This situation makes me cry. I have been a subscriber of Newsweek, BusinessWeek, and Los Angeles Times for decades.
A few years ago, in 2008, there was a columnist in BusinessWeek magazine who wrote about the decline in the print media and how it would affect even some of the largest news outlets. That was when BusinessWeek was owned by McGraw-Hill. The magazine was sold to Bloomberg LP in October 2009. Bloomberg has made the magazine flourish if size of the weekly is an indicator. Perhaps that is one of the exceptions. Since Bloomberg is privately held there are no pubic reports on its performance.
Meanwhile newspapers have not done too well. The Graham family had owned both Newsweek and the Washington Post. Newsweek stopped publication and the Washington Post was bought by Jeff Bezos, founder of Amazon. That makes the paper privately owned too.

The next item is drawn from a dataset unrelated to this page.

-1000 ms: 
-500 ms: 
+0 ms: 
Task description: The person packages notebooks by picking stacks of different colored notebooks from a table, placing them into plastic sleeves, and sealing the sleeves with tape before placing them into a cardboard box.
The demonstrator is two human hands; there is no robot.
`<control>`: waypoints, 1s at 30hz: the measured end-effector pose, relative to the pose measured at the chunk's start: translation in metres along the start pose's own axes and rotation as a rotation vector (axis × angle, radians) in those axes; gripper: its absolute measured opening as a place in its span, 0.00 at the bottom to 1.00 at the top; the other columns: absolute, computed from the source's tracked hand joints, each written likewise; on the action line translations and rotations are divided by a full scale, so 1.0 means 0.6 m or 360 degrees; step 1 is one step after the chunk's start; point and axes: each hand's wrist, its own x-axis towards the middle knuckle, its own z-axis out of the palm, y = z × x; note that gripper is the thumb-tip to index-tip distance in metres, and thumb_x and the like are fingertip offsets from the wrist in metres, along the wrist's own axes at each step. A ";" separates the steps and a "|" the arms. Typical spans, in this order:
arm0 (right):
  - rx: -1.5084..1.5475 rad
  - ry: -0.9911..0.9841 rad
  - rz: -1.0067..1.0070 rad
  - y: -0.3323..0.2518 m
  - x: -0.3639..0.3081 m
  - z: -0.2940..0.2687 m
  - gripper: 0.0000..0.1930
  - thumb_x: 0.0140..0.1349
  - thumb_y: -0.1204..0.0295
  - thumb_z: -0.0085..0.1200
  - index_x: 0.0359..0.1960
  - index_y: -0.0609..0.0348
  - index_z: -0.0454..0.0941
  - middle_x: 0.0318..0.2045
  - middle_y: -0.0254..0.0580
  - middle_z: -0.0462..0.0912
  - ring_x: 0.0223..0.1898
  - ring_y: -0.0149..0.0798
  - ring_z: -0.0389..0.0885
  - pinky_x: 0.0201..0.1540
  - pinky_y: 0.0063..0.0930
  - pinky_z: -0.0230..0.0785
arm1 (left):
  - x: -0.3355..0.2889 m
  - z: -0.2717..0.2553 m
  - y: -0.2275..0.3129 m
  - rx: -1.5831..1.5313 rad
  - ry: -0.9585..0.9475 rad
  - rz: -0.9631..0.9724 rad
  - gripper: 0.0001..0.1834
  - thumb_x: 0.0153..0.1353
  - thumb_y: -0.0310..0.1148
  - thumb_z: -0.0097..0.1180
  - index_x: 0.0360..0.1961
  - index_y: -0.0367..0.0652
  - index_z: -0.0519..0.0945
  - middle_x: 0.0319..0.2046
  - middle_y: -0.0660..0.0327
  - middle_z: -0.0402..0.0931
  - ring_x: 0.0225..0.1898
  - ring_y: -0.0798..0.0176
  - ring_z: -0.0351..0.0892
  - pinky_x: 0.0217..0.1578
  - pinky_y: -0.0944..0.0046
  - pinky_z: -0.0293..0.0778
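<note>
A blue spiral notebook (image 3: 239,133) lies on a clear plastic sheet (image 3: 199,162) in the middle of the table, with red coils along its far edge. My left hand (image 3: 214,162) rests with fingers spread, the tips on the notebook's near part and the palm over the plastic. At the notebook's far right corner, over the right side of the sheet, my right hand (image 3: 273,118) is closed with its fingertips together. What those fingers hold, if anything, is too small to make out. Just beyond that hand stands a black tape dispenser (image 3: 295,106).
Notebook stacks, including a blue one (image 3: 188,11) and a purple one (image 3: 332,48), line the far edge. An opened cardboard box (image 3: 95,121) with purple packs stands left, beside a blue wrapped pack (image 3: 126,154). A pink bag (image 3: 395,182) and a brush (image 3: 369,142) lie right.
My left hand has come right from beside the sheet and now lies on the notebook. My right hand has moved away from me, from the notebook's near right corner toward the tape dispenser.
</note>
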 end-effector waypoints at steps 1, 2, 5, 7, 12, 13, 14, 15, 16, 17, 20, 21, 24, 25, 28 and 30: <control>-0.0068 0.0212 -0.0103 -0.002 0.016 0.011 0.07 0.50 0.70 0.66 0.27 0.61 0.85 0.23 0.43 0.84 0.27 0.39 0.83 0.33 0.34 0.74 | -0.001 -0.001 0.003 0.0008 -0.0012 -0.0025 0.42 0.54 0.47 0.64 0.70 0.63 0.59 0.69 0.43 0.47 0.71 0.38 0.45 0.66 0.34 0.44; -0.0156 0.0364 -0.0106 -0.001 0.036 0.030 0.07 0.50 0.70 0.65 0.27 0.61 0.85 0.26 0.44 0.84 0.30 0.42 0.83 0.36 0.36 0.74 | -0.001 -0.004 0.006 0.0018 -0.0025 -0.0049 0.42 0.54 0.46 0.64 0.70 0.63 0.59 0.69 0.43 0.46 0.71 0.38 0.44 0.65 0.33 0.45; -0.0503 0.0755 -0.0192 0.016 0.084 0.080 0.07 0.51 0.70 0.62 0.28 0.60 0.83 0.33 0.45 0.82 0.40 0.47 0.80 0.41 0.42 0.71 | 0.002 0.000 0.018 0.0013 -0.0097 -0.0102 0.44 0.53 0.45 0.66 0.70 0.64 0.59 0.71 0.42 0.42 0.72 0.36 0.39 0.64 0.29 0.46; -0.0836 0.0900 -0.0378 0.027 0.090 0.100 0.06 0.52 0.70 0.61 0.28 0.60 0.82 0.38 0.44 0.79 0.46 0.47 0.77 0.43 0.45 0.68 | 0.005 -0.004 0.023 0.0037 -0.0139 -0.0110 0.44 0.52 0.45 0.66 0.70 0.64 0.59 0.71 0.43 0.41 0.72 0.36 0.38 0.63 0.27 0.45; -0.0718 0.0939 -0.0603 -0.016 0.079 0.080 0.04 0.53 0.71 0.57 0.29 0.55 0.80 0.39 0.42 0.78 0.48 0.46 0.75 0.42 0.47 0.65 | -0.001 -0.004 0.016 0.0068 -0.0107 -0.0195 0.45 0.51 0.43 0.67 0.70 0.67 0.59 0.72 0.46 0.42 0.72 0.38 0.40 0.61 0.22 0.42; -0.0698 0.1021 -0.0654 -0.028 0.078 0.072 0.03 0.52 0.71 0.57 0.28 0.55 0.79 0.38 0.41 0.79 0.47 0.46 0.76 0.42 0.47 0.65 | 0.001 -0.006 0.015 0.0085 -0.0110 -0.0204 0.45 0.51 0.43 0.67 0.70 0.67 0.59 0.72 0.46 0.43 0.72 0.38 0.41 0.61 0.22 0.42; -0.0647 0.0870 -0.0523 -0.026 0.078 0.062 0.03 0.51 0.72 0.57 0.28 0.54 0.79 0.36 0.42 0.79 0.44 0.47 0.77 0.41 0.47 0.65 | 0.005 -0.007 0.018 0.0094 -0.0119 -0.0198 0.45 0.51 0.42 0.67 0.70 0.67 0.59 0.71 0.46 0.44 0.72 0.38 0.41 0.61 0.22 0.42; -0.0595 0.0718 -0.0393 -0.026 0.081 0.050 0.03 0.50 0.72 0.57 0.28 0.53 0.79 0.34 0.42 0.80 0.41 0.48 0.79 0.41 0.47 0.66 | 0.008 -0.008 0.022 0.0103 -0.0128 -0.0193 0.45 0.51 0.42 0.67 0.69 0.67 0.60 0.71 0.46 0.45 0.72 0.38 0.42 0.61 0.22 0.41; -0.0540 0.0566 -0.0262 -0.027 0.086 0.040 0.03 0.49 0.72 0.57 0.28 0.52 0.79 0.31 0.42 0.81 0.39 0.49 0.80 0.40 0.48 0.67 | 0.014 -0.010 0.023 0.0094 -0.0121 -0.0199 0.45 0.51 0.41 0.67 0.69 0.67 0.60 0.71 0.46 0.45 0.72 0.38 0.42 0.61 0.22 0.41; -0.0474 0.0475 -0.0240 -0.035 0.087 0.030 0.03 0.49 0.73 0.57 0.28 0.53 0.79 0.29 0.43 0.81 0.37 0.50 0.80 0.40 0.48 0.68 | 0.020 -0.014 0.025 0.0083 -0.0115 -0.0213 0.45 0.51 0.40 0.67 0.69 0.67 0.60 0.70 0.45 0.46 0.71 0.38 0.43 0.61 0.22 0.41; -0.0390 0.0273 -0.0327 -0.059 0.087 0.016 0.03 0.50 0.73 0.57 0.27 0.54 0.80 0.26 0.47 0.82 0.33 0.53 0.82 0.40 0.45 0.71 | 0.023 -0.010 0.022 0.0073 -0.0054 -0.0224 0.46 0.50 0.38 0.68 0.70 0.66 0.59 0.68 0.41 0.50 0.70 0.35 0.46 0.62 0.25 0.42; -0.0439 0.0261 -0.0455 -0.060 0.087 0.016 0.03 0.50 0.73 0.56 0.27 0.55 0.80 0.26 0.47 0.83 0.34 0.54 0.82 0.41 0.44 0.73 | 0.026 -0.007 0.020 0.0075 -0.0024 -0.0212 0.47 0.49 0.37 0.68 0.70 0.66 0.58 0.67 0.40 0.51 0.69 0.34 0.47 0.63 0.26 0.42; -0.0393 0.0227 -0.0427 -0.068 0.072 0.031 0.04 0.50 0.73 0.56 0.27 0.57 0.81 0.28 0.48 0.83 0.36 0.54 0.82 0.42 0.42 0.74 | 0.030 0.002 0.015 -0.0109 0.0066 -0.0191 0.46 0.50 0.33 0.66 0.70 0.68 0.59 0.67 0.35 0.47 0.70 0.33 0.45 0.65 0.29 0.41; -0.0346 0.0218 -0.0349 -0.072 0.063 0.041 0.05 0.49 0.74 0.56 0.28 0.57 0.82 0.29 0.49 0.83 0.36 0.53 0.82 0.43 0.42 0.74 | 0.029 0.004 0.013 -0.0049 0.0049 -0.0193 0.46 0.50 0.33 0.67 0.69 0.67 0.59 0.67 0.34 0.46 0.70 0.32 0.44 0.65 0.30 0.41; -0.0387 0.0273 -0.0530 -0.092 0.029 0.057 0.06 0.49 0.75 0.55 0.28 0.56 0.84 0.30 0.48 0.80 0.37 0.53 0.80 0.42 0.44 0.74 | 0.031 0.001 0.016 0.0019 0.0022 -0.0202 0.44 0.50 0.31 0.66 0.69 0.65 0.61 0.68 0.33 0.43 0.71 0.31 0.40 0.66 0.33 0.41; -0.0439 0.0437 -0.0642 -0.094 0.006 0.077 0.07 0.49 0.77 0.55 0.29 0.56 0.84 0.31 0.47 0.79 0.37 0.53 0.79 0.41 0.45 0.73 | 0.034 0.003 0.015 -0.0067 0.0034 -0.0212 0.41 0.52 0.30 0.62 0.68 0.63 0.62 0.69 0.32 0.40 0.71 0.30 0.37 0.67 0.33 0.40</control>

My home town newspaper, the Los Angeles Times, owned by Tribune Publishing in Chicago, is reducing its staff by 50 or more persons this month. The reductions include significant editors and station managers. Among those being given buyout are the main politics editors for City Hall and California, the bureau chiefs in New York, Seattle, San Francisco, San Diego, Las Vegas and London, all of the obituary writers, most of the “backfield” editors who handle national and foreign stories, the top editors of features and Sunday Calendar, the editor in charge of Column One stories, the wine columnist, the editor in charge of editing standards, as many as a half dozen photographers, at least that many copy editors, and many more in various positions. Sports columnist Bill Dwyer and general things about Los Angeles columnist Sandy Banks are among the leading writers that will be gone. The Tribune Company has put their printing plant near the downtown area up for sale. Will there be a newspaper after all this is done?
I love the internet but the damage it has brought to news publications has been devastating.